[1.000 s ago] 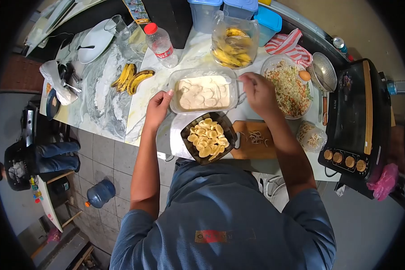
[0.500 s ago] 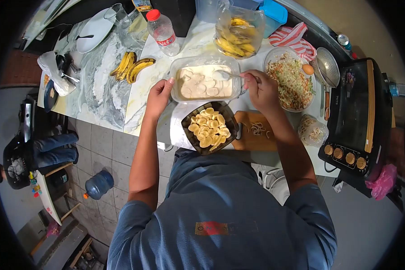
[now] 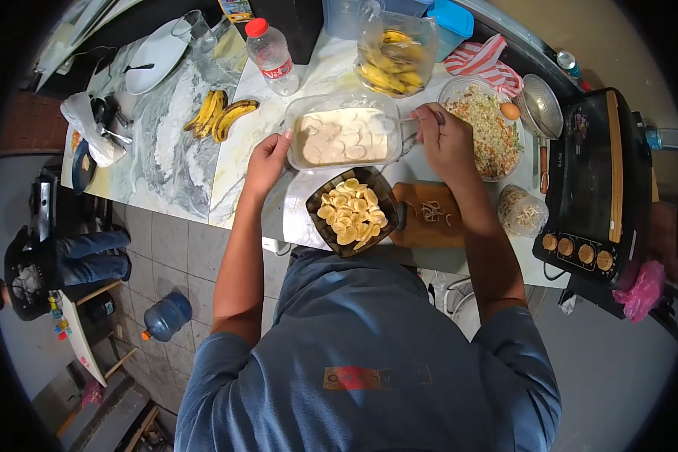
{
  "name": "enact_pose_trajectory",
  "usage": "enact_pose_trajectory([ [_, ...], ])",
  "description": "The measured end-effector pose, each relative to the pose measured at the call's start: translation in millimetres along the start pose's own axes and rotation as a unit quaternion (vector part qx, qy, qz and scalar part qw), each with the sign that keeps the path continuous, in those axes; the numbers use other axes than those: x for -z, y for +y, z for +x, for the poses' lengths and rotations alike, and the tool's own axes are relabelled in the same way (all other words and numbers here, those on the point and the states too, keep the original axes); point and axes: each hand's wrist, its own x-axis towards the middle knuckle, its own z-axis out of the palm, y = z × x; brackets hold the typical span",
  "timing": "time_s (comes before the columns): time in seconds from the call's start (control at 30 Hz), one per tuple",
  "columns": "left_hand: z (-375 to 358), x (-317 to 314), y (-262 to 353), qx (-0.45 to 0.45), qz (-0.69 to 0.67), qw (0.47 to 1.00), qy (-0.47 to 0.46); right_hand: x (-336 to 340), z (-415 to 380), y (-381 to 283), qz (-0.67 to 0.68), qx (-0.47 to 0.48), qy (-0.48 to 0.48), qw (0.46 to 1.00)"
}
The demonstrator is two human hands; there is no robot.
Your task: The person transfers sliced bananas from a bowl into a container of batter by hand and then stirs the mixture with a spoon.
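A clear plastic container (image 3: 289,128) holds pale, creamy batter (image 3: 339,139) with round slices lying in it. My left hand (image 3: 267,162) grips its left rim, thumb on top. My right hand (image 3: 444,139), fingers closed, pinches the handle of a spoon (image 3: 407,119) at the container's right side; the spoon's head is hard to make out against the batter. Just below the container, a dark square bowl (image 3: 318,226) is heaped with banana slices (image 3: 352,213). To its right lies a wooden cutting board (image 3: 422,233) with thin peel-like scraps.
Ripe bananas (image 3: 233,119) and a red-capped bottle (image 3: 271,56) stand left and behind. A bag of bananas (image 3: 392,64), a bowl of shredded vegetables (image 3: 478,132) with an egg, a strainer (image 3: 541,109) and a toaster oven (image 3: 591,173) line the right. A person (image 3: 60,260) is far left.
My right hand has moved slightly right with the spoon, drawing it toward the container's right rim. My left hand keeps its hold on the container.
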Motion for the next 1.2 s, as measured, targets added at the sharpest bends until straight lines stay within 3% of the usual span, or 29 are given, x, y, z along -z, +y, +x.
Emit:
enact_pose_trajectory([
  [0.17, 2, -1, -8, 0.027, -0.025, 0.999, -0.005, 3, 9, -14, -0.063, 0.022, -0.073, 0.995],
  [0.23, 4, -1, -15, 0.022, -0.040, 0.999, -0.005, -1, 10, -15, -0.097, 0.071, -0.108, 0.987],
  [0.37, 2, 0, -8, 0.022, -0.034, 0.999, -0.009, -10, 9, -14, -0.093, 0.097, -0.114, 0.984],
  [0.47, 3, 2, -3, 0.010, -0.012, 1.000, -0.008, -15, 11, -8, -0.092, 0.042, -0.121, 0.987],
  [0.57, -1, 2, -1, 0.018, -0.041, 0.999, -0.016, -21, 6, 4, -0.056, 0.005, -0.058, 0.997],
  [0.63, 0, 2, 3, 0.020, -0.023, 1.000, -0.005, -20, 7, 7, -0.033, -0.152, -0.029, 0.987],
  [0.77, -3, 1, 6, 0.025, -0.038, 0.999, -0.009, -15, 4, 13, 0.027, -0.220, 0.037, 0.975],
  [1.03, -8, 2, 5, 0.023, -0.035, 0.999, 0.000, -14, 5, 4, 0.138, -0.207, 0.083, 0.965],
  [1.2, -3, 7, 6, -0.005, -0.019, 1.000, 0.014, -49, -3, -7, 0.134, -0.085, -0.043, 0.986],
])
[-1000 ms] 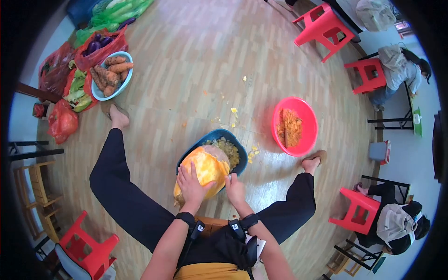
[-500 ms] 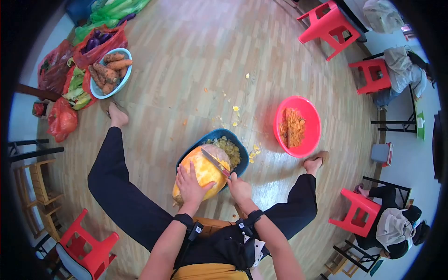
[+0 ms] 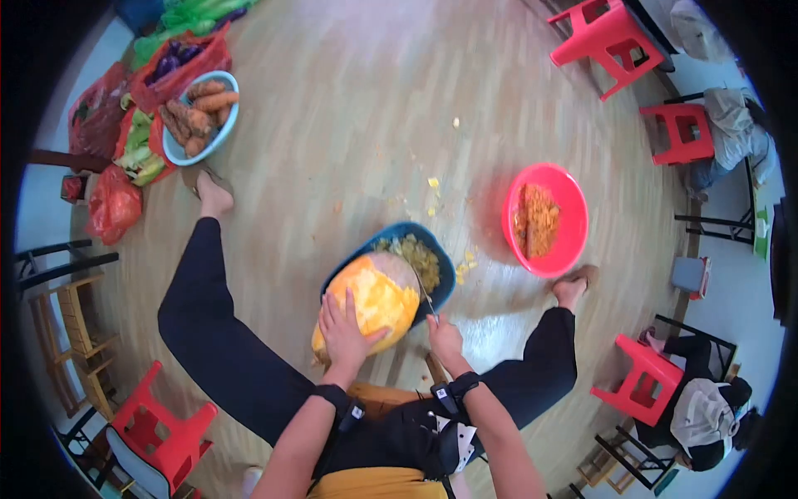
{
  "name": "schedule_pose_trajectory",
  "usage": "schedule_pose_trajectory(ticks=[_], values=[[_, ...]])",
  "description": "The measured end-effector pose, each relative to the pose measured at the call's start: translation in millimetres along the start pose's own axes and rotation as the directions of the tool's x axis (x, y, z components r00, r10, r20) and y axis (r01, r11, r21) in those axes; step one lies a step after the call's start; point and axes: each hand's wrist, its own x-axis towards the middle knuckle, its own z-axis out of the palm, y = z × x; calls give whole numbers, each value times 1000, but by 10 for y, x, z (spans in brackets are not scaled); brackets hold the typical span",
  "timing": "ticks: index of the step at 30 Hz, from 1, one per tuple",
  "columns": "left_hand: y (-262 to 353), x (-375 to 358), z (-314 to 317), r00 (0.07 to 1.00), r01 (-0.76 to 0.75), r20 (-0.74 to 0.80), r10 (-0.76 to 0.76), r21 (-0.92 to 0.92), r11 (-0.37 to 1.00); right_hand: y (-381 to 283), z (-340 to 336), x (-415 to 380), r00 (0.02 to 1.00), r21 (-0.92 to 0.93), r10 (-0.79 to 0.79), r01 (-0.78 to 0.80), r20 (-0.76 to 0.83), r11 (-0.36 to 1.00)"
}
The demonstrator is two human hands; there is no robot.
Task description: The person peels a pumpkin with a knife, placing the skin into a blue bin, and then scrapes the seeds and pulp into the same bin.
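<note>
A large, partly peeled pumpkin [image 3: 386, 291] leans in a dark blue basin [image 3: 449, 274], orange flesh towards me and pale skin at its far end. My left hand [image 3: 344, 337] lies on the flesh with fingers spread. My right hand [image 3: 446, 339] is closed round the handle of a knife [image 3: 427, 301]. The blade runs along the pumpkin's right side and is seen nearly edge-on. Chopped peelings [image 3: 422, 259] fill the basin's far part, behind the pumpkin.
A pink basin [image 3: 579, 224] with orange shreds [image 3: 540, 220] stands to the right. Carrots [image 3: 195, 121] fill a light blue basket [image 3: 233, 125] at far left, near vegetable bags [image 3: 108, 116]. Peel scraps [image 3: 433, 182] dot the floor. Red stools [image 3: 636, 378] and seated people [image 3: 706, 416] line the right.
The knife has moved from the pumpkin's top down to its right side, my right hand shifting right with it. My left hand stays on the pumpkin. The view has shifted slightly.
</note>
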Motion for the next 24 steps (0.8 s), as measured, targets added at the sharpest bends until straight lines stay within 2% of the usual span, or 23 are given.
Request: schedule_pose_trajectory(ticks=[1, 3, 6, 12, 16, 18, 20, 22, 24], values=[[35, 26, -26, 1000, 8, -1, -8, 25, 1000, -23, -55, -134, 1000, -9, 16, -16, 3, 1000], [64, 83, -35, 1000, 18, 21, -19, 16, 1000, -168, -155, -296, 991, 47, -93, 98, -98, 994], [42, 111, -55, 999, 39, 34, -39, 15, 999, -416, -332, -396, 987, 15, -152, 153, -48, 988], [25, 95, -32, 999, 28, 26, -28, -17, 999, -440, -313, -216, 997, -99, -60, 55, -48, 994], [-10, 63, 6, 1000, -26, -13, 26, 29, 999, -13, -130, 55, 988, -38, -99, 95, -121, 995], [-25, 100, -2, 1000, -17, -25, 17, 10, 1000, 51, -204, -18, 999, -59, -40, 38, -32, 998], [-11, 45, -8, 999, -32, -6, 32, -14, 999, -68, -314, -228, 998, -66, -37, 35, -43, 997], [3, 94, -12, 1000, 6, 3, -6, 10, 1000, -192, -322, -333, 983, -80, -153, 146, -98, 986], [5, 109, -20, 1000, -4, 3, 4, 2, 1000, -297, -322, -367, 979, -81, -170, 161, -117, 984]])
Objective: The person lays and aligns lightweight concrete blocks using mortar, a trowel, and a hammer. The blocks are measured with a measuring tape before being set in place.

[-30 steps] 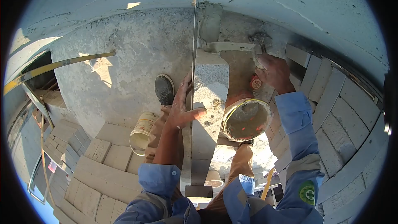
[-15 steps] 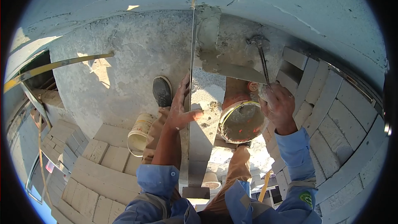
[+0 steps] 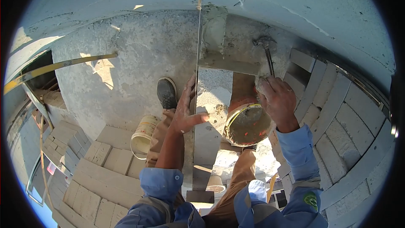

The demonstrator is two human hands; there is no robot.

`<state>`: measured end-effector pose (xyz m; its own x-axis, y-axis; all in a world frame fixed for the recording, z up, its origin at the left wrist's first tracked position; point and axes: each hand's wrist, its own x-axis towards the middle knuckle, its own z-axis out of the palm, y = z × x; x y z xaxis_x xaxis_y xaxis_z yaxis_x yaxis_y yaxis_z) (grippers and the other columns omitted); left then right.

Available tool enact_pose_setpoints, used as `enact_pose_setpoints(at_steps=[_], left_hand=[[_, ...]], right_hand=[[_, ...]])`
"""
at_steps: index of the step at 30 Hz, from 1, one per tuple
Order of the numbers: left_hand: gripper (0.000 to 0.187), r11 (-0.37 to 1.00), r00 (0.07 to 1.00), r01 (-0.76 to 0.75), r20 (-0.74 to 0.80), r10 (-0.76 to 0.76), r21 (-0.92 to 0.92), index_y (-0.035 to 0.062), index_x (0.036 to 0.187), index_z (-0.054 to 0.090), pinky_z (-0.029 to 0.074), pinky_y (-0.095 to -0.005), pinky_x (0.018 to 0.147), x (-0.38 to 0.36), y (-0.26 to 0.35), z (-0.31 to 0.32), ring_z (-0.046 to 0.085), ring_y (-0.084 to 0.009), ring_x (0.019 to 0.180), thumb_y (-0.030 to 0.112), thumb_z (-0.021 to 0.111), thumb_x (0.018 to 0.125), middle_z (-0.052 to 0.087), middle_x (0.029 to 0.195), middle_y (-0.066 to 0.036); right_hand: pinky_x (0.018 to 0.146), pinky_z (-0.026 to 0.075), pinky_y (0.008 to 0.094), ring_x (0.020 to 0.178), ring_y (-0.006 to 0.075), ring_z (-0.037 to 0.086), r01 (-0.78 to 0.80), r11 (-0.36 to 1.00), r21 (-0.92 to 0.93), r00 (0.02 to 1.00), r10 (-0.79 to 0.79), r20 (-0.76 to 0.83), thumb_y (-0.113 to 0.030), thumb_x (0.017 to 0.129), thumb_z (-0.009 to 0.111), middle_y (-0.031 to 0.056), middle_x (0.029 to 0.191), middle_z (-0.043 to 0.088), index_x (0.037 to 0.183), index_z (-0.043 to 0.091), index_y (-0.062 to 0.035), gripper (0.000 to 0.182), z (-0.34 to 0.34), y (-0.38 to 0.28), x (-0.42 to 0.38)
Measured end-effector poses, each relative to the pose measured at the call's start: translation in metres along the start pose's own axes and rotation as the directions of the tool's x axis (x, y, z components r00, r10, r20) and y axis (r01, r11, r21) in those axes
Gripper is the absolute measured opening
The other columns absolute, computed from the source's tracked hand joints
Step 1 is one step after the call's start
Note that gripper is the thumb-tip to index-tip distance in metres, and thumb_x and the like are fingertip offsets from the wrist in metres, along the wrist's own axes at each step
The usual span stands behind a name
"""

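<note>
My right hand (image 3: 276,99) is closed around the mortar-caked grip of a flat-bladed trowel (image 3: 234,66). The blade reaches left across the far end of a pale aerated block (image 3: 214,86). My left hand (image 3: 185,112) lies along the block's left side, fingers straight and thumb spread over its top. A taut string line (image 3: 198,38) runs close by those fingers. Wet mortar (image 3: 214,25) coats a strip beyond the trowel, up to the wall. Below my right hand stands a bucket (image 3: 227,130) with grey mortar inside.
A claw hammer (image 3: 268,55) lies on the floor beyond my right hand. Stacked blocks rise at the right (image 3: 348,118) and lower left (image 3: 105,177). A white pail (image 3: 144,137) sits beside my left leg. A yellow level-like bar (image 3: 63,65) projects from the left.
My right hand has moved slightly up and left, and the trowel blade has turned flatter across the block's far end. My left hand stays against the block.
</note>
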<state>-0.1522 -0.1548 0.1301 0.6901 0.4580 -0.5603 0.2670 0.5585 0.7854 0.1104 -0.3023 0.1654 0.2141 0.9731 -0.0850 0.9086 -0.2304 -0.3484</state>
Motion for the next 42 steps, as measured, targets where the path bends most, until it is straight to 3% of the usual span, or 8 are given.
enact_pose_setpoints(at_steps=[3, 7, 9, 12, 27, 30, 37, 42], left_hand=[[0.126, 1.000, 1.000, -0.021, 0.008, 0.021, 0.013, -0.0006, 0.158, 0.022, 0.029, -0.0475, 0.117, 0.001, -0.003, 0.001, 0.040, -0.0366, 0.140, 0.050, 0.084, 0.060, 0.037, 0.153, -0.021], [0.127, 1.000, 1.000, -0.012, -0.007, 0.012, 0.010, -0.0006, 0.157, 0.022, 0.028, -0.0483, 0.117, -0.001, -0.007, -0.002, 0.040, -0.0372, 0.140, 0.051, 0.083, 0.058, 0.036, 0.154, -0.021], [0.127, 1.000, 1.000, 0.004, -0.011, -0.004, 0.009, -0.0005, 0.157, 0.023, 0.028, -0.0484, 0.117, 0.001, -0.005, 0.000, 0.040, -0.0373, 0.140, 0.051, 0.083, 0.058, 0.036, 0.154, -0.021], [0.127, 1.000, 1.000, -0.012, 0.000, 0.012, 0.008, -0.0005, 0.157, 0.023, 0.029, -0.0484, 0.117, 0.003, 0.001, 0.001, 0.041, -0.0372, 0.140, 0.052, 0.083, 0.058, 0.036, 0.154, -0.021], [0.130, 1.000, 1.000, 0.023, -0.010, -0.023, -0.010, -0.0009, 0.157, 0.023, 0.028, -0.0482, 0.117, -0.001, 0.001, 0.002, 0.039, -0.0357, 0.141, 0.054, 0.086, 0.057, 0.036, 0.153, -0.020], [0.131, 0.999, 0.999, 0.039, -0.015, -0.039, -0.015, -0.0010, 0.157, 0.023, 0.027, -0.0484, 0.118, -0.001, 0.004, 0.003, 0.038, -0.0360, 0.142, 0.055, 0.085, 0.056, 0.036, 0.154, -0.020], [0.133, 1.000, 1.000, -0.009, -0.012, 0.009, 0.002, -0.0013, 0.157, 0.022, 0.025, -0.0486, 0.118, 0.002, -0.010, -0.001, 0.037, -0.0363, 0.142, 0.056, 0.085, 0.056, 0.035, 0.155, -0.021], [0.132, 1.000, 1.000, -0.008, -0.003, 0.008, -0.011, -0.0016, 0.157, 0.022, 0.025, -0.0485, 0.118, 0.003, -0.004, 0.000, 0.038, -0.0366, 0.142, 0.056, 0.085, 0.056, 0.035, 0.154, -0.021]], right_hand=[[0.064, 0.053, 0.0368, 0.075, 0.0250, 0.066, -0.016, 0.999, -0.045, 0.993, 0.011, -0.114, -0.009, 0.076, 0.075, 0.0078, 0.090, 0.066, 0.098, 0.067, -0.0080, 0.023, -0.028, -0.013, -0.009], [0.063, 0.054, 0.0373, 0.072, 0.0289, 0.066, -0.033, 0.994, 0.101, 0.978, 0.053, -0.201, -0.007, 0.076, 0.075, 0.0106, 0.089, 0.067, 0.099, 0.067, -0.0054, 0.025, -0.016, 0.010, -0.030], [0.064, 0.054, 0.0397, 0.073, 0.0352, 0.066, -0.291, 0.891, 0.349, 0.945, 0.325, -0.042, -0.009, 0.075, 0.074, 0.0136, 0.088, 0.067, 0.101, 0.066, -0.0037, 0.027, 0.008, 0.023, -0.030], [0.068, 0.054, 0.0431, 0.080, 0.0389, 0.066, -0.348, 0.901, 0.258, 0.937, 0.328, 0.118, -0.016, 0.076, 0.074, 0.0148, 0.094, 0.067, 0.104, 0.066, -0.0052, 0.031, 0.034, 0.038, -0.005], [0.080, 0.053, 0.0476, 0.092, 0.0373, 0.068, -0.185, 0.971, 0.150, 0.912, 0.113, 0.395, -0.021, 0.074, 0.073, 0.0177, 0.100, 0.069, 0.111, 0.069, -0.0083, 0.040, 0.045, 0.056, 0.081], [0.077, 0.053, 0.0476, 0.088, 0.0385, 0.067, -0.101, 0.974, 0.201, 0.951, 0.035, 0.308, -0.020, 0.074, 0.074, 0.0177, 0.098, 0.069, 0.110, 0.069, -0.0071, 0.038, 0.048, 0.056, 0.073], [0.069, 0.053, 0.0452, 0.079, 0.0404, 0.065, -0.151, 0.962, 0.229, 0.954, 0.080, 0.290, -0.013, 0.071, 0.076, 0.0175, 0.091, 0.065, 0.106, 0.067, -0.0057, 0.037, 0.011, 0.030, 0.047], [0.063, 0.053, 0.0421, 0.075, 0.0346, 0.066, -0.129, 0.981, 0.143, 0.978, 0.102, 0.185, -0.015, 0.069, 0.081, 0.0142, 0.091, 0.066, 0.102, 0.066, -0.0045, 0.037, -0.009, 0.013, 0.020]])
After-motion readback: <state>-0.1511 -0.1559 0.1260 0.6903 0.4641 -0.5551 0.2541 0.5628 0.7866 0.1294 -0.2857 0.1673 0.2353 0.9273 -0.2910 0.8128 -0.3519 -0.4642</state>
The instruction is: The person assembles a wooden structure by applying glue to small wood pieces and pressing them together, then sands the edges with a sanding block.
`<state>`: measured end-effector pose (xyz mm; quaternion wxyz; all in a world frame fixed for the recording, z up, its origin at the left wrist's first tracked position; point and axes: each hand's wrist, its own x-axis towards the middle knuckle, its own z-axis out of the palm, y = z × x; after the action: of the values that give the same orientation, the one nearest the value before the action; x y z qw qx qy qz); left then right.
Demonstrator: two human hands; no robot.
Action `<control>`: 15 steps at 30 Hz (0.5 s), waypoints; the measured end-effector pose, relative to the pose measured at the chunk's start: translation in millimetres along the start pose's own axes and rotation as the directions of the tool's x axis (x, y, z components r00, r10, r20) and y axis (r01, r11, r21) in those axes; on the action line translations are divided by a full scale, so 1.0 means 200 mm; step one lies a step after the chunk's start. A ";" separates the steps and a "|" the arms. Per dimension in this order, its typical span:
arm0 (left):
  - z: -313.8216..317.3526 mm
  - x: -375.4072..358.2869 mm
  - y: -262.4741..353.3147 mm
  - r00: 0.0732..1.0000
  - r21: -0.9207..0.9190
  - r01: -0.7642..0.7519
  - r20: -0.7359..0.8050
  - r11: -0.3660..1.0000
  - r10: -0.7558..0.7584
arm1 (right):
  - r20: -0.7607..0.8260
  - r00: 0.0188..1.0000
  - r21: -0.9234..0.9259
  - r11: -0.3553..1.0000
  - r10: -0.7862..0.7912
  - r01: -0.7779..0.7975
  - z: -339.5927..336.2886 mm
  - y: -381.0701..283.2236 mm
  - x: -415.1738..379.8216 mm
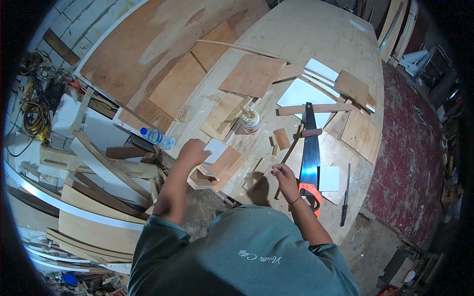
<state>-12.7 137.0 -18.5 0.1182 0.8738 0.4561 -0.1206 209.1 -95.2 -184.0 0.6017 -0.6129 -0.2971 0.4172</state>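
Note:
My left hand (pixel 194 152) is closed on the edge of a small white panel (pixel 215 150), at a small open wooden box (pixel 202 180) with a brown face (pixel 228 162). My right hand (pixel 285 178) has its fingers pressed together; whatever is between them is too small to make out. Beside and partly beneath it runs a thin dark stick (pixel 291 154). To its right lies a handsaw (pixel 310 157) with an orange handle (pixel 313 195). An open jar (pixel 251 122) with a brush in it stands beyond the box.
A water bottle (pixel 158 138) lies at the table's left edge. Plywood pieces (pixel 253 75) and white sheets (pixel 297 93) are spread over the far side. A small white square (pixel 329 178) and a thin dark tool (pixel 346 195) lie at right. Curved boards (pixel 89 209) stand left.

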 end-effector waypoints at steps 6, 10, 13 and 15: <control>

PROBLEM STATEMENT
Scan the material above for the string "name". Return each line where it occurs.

THE COMPLETED TASK
  "name": "enact_pose_trajectory",
  "name": "schedule_pose_trajectory",
The usual span stands behind a name

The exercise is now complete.